Profiling OAuth 2.0 and OpenID Connect for Enterprise Use
by Michael Peck,Mark Russell
We will describe MITRE's efforts to profile OAuth 2.0 and OpenID Connect to enable the ability to use them in a secure and interoperable manner to address enterprise environment use cases. Our profiles leverage protocol extensions, profiles, security guidance, and other work by the IETF OAuth Working Group and OpenID Foundation FAPI and iGov Working Groups. We will compare our profiles with other efforts and describe open challenges that remain. Our targeted enterprise use cases include:
• user authorization delegation to a web application (using OAuth 2.0)
• user authorization delegation to a native application (using OAuth 2.0)
• user authentication to a web application (using OpenID Connect)
The OAuth 2.0 and OpenID Connect standards are used ubiquitously across the Internet for delegated authorization and federated authentication. In an enterprise environment, OAuth and OpenID Connect can enable significant improvements over legacy approaches, for example by:
• Abstracting user and device authentication away from individual web applications and native applications, providing the ability to adapt authentication approaches without modifying every existing application, and to provide single sign on.

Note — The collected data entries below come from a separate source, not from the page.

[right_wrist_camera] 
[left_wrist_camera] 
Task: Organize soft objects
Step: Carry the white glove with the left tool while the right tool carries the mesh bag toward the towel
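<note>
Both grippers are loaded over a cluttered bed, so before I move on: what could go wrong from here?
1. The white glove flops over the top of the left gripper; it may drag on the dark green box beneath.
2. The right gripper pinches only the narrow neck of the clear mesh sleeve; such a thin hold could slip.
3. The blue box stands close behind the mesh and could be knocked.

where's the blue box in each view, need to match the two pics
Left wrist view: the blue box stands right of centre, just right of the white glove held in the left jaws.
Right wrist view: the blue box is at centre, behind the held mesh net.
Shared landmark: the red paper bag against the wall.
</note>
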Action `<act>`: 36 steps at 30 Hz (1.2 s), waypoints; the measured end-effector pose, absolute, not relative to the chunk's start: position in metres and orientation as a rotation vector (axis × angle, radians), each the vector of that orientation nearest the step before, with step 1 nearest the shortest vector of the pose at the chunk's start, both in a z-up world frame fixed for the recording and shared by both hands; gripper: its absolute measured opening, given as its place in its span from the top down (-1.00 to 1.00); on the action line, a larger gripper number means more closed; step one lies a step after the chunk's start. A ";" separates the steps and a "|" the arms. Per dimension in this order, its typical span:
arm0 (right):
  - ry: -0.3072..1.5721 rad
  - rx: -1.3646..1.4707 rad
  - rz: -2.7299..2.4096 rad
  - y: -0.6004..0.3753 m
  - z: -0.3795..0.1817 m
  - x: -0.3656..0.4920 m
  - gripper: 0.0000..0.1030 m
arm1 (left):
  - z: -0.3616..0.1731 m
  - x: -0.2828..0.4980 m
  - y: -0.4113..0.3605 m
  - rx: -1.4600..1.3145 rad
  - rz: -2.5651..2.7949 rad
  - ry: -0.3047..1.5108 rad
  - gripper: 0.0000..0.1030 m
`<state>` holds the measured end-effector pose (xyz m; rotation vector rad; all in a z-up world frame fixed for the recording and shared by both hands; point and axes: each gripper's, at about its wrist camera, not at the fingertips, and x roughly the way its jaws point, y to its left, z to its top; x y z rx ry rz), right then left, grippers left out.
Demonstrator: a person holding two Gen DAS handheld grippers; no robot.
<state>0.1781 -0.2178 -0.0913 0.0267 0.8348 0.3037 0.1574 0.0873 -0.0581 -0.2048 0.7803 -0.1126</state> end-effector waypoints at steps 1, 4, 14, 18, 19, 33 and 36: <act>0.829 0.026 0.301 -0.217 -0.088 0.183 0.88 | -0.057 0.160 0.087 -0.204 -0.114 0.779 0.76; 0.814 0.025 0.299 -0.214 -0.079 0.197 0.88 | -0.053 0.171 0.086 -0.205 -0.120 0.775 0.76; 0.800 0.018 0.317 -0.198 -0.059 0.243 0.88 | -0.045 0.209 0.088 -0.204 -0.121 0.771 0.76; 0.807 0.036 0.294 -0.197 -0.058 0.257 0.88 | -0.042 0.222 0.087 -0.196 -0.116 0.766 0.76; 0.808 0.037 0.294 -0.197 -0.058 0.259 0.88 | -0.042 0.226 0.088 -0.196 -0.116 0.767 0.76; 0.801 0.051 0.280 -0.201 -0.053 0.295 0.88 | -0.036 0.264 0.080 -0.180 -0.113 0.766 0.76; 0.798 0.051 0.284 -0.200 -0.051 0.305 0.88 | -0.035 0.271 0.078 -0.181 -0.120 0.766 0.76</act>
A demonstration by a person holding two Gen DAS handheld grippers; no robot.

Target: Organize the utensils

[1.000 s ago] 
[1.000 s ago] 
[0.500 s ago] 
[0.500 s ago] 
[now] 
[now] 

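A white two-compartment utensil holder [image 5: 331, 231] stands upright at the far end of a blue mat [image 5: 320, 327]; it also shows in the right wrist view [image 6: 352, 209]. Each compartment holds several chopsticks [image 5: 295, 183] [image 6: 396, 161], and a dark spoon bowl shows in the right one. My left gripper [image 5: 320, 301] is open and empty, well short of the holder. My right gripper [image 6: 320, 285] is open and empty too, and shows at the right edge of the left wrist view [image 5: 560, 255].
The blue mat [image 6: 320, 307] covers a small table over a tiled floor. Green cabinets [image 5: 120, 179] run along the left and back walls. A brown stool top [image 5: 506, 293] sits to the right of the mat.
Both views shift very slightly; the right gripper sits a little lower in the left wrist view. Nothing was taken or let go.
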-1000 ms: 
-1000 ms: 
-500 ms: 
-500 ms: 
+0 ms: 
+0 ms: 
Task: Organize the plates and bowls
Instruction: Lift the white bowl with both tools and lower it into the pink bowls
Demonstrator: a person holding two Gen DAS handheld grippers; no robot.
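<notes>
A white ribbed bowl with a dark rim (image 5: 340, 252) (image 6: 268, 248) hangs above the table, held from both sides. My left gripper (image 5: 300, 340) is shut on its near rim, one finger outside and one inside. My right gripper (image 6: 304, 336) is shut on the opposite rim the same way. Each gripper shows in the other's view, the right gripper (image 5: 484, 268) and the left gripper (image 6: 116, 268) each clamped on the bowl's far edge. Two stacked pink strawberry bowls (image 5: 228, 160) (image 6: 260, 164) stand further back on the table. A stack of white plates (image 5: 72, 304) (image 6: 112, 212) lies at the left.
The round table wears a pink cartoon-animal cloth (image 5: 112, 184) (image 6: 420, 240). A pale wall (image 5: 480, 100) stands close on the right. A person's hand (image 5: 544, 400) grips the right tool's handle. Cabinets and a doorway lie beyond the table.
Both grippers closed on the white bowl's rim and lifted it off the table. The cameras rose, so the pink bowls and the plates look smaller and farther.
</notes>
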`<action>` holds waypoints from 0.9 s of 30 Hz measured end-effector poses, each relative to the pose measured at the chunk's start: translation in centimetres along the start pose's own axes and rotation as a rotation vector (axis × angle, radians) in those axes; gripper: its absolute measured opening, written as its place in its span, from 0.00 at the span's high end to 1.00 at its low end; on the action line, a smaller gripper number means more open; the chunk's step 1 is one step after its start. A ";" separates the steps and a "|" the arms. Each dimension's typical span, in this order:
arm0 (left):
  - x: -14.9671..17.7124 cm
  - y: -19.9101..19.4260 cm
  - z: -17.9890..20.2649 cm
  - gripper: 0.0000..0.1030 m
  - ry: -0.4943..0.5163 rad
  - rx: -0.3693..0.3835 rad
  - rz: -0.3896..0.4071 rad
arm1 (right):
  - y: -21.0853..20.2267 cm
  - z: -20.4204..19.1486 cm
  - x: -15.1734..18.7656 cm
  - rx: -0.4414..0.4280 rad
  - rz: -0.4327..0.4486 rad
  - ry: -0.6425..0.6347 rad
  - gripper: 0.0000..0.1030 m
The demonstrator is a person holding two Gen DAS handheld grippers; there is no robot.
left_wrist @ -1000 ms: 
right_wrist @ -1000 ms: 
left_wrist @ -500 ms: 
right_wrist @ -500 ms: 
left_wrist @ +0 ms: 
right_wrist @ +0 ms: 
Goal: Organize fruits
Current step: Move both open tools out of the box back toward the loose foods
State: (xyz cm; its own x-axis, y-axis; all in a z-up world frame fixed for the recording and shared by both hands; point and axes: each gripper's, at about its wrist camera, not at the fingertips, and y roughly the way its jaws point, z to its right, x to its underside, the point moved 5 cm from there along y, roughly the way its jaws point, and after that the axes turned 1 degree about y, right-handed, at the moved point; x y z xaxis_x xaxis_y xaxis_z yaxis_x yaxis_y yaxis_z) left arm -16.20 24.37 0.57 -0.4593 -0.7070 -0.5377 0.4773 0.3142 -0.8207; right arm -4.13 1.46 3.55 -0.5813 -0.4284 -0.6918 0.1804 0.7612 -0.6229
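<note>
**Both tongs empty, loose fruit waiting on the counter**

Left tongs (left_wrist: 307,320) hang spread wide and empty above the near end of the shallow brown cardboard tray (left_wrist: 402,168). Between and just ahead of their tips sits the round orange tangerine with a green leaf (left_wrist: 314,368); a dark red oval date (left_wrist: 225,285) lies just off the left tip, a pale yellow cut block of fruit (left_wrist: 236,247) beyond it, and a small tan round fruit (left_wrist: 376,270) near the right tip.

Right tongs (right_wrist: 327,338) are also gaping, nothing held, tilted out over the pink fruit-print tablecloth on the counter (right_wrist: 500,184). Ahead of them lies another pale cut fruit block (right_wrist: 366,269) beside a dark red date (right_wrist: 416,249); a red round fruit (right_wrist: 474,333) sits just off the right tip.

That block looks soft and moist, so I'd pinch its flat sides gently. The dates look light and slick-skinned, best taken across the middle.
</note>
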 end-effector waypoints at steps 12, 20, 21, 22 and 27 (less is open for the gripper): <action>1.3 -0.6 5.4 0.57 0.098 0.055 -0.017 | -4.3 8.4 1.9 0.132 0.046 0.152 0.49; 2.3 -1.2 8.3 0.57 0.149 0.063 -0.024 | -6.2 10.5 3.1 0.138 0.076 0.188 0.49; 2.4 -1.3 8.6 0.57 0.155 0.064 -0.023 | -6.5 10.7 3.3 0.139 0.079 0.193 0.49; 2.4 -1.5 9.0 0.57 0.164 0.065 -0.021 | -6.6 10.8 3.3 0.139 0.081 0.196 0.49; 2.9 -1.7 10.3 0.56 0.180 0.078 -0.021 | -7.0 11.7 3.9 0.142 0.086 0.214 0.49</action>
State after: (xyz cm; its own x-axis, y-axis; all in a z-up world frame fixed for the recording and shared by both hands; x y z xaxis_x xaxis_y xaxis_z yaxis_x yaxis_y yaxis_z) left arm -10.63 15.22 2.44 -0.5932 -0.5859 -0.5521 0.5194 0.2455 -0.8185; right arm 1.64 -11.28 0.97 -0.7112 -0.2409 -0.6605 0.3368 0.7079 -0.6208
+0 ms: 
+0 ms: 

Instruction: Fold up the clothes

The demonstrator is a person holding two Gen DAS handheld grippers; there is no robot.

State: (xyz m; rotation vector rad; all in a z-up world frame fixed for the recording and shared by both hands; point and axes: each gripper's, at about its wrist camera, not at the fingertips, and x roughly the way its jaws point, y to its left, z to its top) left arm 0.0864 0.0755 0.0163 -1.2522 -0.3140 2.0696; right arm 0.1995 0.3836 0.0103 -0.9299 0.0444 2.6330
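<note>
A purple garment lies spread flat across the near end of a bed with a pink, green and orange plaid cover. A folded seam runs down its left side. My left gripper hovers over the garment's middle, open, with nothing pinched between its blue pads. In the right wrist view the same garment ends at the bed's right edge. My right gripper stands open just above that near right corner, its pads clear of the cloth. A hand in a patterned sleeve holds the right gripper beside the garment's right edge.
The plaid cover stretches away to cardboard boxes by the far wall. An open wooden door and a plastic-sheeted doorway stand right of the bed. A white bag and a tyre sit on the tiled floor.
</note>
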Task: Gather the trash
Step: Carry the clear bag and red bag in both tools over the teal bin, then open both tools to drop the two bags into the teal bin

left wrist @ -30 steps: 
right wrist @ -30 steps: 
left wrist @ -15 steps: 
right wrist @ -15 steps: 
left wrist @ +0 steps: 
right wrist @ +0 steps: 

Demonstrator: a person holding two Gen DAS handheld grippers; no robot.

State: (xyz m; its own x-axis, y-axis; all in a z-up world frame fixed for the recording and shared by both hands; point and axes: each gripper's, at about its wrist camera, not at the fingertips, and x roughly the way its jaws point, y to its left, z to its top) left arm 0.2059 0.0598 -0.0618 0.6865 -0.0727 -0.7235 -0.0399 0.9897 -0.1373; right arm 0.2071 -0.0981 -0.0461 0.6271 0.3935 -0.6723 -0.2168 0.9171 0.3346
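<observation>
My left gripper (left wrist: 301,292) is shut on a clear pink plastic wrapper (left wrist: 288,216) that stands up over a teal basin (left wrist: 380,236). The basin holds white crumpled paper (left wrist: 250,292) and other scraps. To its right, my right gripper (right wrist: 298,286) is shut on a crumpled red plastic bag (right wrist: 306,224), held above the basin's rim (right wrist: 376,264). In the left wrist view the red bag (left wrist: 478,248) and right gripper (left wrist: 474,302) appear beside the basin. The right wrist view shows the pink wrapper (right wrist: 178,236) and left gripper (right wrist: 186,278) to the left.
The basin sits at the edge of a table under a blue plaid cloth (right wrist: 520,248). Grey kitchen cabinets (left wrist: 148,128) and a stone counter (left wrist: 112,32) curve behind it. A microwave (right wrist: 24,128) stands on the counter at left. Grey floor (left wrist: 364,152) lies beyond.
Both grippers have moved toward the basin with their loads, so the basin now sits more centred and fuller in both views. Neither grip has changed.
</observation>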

• Eliminating the need for applications to fully impersonate user identities when interacting with resource servers.
• Enabling the ability to make authorization decisions based on attributes of both the user and the client, rather than just the user.
However, the base specifications alone are insufficient for enterprise adoption due to numerous optional requirements, undefined behaviors, and issues that have been identified since their publication, hindering security and interoperability.
We will also describe our efforts to profile the IETF RFC 8693 OAuth 2.0 Token Exchange specification to enable protected resources to access other protected resources in order to satisfy a query received from a client, including addressing complexities such as multi-organization environments.
We would like to explore opportunities to collaborate with others facing similar enterprise challenges and to consolidate our work with related efforts.